• Problem: Reproduce all of the data exactly. Images are not to appear in the reply.

• Supplied information:
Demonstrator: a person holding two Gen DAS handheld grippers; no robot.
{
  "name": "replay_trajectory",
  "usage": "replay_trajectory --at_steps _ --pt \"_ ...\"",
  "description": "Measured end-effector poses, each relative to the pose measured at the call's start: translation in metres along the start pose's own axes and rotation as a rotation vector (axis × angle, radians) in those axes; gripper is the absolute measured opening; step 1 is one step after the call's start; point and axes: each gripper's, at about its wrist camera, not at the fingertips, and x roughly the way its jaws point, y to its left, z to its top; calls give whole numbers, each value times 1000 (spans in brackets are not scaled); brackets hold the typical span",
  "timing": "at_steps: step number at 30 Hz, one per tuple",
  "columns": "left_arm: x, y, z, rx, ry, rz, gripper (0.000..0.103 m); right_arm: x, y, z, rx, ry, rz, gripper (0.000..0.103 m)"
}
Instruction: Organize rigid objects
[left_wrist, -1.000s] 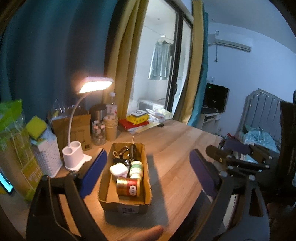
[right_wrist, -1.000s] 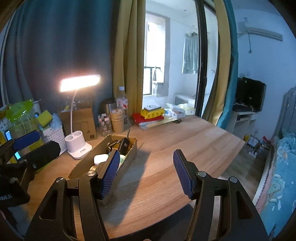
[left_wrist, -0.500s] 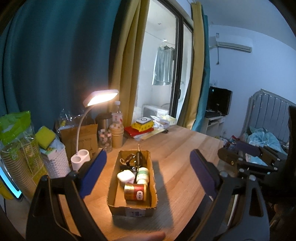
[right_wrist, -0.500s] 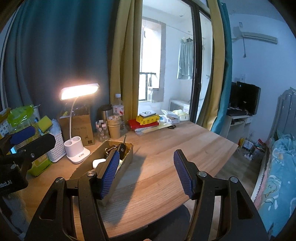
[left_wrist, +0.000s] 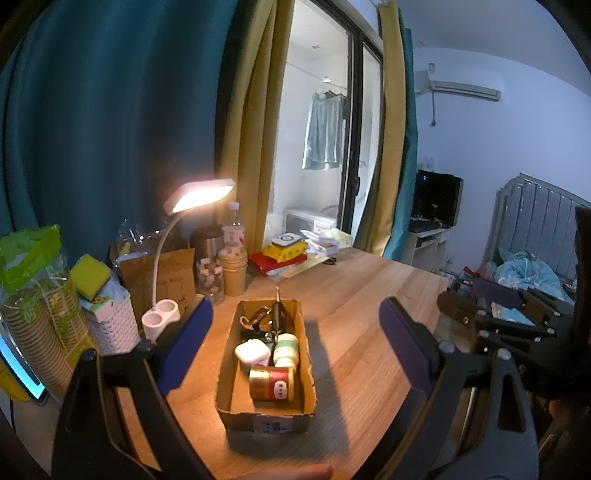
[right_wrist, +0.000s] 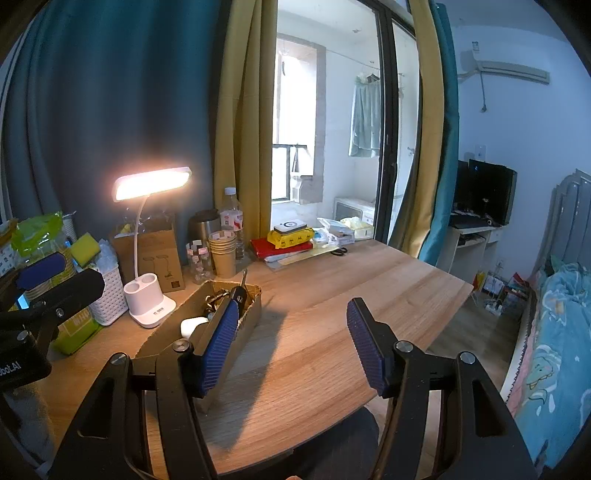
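A brown cardboard box (left_wrist: 229, 369) lies lengthwise on the wooden desk (left_wrist: 362, 295). Inside it are a gold and red tin (left_wrist: 271, 384), a white case (left_wrist: 253, 350), a small green and white jar (left_wrist: 286, 345) and keys with a dark tool (left_wrist: 267, 317) at the far end. My left gripper (left_wrist: 293, 347) hovers above the box, open, with nothing between its blue pads. My right gripper (right_wrist: 291, 343) is open and empty to the right of the box (right_wrist: 243, 328), its left pad in front of the box's side. The left gripper (right_wrist: 48, 280) also shows at that view's left edge.
A lit white desk lamp (left_wrist: 162, 317) stands left of the box, with a white basket (left_wrist: 110, 325), stacked paper cups (left_wrist: 234, 273), a bottle (left_wrist: 232, 229) and a brown bag (left_wrist: 162, 273) behind. Books (right_wrist: 288, 243) lie at the back. A bed (right_wrist: 554, 325) is off the desk's right edge.
Both views have tilted slightly upward, so the desk and box sit lower in frame. The box's contents and both grippers' openings look unchanged.
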Motion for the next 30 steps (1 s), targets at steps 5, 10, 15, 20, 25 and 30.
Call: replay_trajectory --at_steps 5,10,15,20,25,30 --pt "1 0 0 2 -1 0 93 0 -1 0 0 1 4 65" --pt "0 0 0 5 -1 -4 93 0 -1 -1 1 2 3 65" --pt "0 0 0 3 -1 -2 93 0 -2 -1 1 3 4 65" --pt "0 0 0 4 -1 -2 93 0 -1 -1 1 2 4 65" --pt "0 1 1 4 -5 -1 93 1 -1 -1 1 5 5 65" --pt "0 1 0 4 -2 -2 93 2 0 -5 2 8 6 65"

• Output of the task:
Demonstrator: a person holding two Gen DAS handheld grippers; no robot.
{
  "name": "replay_trajectory",
  "usage": "replay_trajectory --at_steps _ --pt \"_ ...\"",
  "description": "Measured end-effector poses, each relative to the pose measured at the call's start: translation in metres along the start pose's own axes and rotation as a rotation vector (axis × angle, radians) in those axes; gripper is the absolute measured opening; step 1 is one step after the call's start; point and axes: each gripper's, at about its wrist camera, not at the fingertips, and x roughly the way its jaws point, y to its left, z to its top; calls give whole numbers, each value times 1000 (spans in brackets are not scaled); brackets hold the typical span",
  "timing": "at_steps: step number at 30 Hz, one per tuple",
  "columns": "left_arm: x, y, z, rx, ry, rz, gripper (0.000..0.103 m); right_arm: x, y, z, rx, ry, rz, gripper (0.000..0.103 m)"
}
Instruction: Organize rigid objects
[left_wrist, -1.000s] 
[right_wrist, -1.000s] 
[left_wrist, -0.500s] 
[right_wrist, -0.500s] 
[left_wrist, +0.000s] 
[right_wrist, +0.000s] 
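A brown cardboard box (left_wrist: 229, 369) lies lengthwise on the wooden desk (left_wrist: 362, 295). Inside it are a gold and red tin (left_wrist: 271, 384), a white case (left_wrist: 253, 350), a small green and white jar (left_wrist: 286, 345) and keys with a dark tool (left_wrist: 267, 317) at the far end. My left gripper (left_wrist: 293, 347) hovers above the box, open, with nothing between its blue pads. My right gripper (right_wrist: 291, 343) is open and empty to the right of the box (right_wrist: 243, 328), its left pad in front of the box's side. The left gripper (right_wrist: 48, 280) also shows at that view's left edge.
A lit white desk lamp (left_wrist: 162, 317) stands left of the box, with a white basket (left_wrist: 110, 325), stacked paper cups (left_wrist: 234, 273), a bottle (left_wrist: 232, 229) and a brown bag (left_wrist: 162, 273) behind. Books (right_wrist: 288, 243) lie at the back. A bed (right_wrist: 554, 325) is off the desk's right edge.
Both views have tilted slightly upward, so the desk and box sit lower in frame. The box's contents and both grippers' openings look unchanged.
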Motion for the next 30 steps (1 s), targets at steps 5, 10, 15, 20, 25 and 30.
Call: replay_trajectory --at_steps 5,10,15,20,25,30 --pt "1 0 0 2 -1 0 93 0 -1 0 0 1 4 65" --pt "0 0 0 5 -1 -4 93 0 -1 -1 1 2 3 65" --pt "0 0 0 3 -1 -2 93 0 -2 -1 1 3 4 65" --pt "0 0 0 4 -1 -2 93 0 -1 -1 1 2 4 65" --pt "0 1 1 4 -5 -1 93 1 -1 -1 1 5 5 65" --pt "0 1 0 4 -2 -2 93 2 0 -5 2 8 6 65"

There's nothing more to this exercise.